— Exercise description —
Whatever pictures appear, omit them, and repeat the data below exactly.

— Dataset records —
___

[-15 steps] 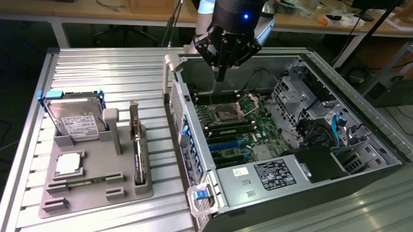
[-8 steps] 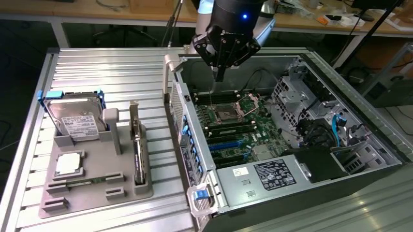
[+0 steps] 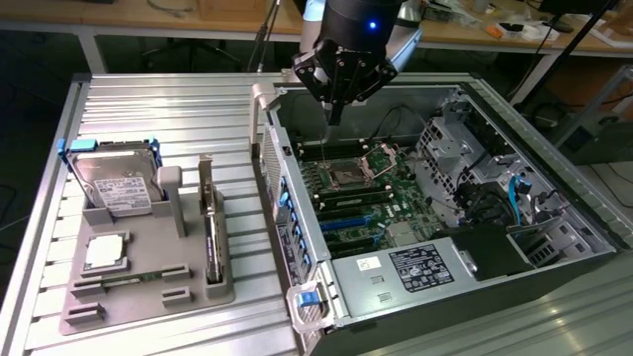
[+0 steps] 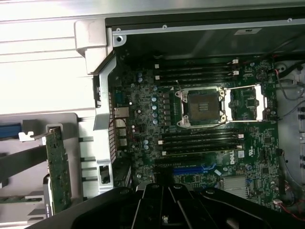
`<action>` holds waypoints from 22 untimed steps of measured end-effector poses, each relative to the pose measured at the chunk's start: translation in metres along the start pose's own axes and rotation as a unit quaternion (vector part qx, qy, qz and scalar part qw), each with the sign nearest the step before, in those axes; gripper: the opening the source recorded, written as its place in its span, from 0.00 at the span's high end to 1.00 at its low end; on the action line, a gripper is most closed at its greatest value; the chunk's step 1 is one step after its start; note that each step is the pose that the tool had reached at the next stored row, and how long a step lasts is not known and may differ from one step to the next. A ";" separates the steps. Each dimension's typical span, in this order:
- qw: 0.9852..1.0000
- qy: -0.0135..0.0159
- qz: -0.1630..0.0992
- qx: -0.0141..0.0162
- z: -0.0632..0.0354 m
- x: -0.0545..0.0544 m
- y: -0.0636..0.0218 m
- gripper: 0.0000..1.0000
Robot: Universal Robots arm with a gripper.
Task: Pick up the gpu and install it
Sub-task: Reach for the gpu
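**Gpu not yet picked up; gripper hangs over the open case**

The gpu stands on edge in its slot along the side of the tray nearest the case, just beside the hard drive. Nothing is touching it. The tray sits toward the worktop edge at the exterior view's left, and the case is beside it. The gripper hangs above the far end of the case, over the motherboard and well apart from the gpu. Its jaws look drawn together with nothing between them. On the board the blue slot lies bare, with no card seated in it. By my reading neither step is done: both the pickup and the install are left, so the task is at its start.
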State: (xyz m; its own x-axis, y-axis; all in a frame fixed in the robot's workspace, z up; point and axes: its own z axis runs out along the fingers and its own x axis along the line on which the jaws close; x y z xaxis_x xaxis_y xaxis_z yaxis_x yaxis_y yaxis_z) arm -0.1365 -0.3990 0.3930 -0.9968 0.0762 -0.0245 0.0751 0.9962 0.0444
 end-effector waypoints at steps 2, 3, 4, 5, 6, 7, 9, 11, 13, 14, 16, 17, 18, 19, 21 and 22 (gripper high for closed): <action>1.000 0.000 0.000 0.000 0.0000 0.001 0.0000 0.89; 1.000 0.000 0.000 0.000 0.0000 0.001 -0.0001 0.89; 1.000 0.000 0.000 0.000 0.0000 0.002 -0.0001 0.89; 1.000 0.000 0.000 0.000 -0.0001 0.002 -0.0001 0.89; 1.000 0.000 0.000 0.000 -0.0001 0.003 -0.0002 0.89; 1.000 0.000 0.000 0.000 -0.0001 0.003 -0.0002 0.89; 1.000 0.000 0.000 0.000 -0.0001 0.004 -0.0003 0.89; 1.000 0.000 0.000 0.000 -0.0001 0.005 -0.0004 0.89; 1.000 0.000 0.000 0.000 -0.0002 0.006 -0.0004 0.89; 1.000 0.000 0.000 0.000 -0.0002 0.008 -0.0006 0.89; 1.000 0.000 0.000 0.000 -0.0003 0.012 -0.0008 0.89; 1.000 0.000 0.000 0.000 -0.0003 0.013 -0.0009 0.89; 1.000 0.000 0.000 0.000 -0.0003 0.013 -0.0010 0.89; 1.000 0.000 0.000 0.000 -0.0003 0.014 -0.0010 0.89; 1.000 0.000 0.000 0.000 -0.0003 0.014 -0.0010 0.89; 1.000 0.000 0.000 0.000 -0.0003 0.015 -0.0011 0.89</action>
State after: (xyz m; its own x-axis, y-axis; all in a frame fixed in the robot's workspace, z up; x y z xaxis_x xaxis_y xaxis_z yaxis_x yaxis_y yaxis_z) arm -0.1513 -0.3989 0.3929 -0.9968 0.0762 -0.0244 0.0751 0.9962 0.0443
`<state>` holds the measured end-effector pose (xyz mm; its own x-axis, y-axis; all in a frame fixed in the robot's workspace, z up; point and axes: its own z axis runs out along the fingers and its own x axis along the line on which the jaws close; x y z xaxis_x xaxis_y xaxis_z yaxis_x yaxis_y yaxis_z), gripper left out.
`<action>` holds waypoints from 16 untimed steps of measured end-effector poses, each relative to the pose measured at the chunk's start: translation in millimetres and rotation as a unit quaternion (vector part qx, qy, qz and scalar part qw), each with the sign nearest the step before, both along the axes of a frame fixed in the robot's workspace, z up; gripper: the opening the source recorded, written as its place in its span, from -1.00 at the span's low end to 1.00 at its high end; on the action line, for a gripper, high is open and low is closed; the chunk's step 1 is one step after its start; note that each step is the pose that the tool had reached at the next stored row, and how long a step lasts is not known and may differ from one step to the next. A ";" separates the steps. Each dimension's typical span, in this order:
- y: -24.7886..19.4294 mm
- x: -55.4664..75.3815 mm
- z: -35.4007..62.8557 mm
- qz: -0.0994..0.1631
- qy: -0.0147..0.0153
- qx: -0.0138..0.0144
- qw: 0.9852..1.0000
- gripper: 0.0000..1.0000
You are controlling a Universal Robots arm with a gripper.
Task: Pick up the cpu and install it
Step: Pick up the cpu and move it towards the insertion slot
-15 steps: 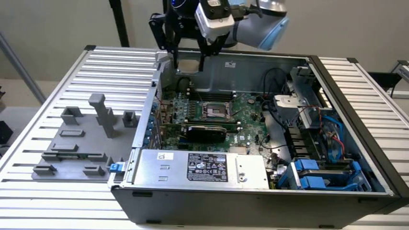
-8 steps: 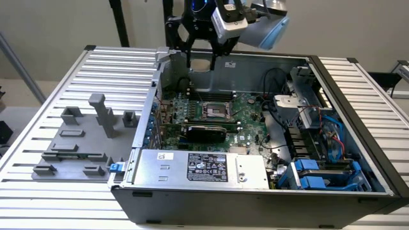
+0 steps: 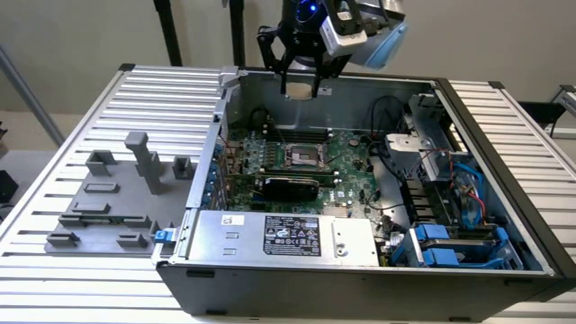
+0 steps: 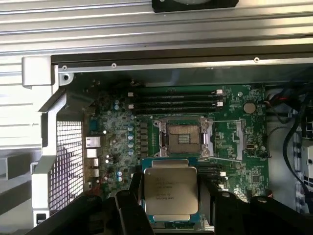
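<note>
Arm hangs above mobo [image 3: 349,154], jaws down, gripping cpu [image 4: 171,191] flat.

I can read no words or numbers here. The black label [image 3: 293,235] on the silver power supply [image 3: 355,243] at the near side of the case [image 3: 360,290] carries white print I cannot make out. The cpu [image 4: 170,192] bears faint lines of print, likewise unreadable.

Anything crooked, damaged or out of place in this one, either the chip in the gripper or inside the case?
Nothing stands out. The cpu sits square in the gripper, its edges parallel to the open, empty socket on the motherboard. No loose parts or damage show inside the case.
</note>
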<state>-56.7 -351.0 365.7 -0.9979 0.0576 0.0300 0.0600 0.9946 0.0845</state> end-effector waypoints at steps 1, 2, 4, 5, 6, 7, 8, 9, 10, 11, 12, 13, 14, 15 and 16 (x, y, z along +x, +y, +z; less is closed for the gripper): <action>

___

— Completed task —
[-15 steps] 
[-8 steps] 
[+0 steps] 
[+0 steps] 
`<action>` holds waypoints from 22 untimed steps of measured end-effector poses, each relative to the pose measured at the chunk's start: translation in metres along the start pose's own axes and rotation as a unit quaternion (vector part qx, qy, qz and scalar part qw), each with the sign nearest the step before, in those axes; gripper: the opening the source recorded, written as its place in its span, from 0.00 at the span's high end to 1.00 at its low end; on the action line, a gripper is most closed at its greatest value; the chunk's step 1 is one step after its start; note that each step is the pose that the tool had reached at the next stored row, and how long a step lasts is not known and may differ from one step to the next. A ";" separates the steps. Each dimension's typical span, in this order:
- qw: 0.9852..1.0000
- qy: -0.0135..0.0159
- qz: -0.1630..0.0992
- qx: -0.0141..0.0162
- z: -0.0632..0.0354 m
- x: -0.0545..0.0544 m
- y: -0.0636..0.0218 m
- gripper: 0.0000..1.0000
Robot: Universal Robots arm with a gripper.
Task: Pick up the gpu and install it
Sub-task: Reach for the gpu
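**Gpu not yet picked up; gripper hangs over the open case**

The gpu stands on edge in its slot along the side of the tray nearest the case, just beside the hard drive. Nothing is touching it. The tray sits toward the worktop edge at the exterior view's left, and the case is beside it. The gripper hangs above the far end of the case, over the motherboard and well apart from the gpu. Its jaws look drawn together with nothing between them. On the board the blue slot lies bare, with no card seated in it. By my reading neither step is done: both the pickup and the install are left, so the task is at its start.
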State: (xyz m; its own x-axis, y-axis; all in a frame fixed in the robot's workspace, z up; point and axes: its own z axis runs out along the fingers and its own x axis along the line on which the jaws close; x y z xaxis_x xaxis_y xaxis_z yaxis_x yaxis_y yaxis_z) arm -0.1365 -0.3990 0.3930 -0.9968 0.0762 -0.0245 0.0751 0.9962 0.0444
 end-effector waypoints at steps 2, 3, 4, 5, 6, 7, 9, 11, 13, 14, 16, 17, 18, 19, 21 and 22 (gripper high for closed): <action>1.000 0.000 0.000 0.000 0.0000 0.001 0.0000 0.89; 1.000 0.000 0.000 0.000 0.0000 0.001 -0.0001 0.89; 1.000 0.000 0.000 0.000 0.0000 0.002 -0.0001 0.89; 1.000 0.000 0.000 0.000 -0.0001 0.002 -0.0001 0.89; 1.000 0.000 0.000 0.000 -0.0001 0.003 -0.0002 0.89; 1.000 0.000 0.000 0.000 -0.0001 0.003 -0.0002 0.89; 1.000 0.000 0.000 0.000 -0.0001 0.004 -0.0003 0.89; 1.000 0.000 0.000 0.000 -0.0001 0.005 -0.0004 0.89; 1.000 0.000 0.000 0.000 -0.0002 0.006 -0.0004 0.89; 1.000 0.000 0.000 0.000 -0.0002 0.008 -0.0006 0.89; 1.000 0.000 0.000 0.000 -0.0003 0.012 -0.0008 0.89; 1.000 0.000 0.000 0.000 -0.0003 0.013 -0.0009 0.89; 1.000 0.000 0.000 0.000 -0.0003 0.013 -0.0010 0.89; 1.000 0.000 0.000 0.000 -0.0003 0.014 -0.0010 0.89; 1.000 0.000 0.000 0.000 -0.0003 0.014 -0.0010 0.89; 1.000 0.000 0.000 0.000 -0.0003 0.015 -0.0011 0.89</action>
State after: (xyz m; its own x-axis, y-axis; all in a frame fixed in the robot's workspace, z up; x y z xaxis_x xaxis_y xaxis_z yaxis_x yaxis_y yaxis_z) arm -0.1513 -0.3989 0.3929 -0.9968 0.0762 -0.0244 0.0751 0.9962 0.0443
`<state>` holds the measured end-effector pose (xyz mm; its own x-axis, y-axis; all in a frame fixed in the robot's workspace, z up; point and axes: its own z axis runs out along the fingers and its own x axis along the line on which the jaws close; x y z xaxis_x xaxis_y xaxis_z yaxis_x yaxis_y yaxis_z), gripper left out.
`<action>` holds waypoints from 16 untimed steps of measured end-effector poses, each relative to the pose measured at the chunk's start: translation in millimetres and rotation as a unit quaternion (vector part qx, qy, qz and scalar part qw), each with the sign nearest the step before, both along the axes of a frame fixed in the robot's workspace, z up; gripper: the opening the source recorded, written as its place in its span, from -1.00 at the span's low end to 1.00 at its high end; on the action line, for a gripper, high is open and low is closed; the chunk's step 1 is one step after its start; note that each step is the pose that the tool had reached at the next stored row, and how long a step lasts is not known and may differ from one step to the next. A ";" separates the steps. Each dimension's typical span, in this order:
- y: -24.7886..19.4294 mm
- x: -55.4664..75.3815 mm
- z: -35.4007..62.8557 mm
- qz: -0.0994..0.1631
- qy: -0.0147..0.0153
- qx: -0.0138..0.0144
- qw: 0.9852..1.0000
- gripper: 0.0000..1.0000
You are controlling a Universal Robots arm with a gripper.
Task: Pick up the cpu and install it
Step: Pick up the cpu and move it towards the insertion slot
-15 steps: 
-8 steps: 
+0 steps: 
+0 steps: 
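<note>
Arm hangs above mobo [image 3: 349,154], jaws down, gripping cpu [image 4: 171,191] flat.

I can read no words or numbers here. The black label [image 3: 293,235] on the silver power supply [image 3: 355,243] at the near side of the case [image 3: 360,290] carries white print I cannot make out. The cpu [image 4: 170,192] bears faint lines of print, likewise unreadable.

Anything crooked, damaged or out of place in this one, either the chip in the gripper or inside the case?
Nothing stands out. The cpu sits square in the gripper, its edges parallel to the open, empty socket on the motherboard. No loose parts or damage show inside the case.
</note>
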<state>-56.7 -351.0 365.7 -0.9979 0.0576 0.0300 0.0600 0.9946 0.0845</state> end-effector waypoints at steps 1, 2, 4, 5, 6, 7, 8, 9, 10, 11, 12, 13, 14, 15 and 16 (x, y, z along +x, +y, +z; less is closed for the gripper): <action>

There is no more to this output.